(Beginning of Collected data)

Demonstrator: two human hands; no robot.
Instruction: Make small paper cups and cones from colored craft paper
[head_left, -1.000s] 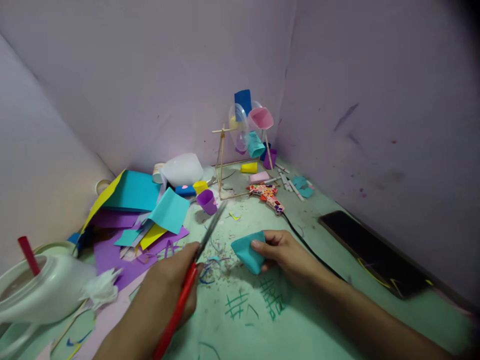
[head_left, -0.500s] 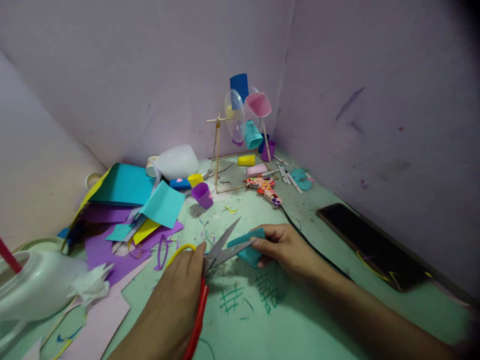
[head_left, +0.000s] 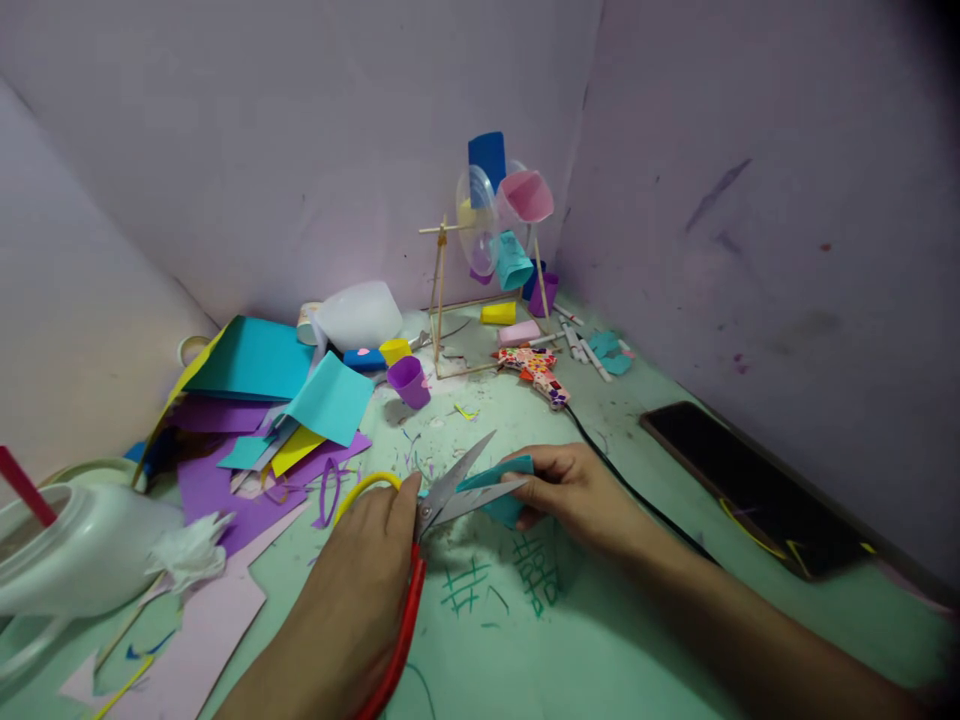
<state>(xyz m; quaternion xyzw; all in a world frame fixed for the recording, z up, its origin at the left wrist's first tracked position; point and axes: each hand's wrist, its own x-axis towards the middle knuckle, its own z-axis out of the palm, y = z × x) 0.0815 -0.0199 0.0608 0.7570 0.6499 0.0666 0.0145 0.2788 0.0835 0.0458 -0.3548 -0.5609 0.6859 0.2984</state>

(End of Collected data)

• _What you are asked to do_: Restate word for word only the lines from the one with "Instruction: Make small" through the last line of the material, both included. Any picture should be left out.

• _Response to this task_:
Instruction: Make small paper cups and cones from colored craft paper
[head_left, -1.000s] 
[head_left, -0.500s] 
[head_left, +0.000s] 
<state>(xyz m; quaternion xyzw; all in a world frame fixed for the recording, z up, its origin at the left wrist's first tracked position; point and axes: each hand's wrist, its own x-axis towards the middle knuckle, its own z-axis out of the palm, y = z × x) 0.0815 -0.0199 0.0608 0.7570 0.6499 0.0666 0.0145 0.2788 0.0835 0.0458 -0.3548 -0.5609 0.6859 0.2984</state>

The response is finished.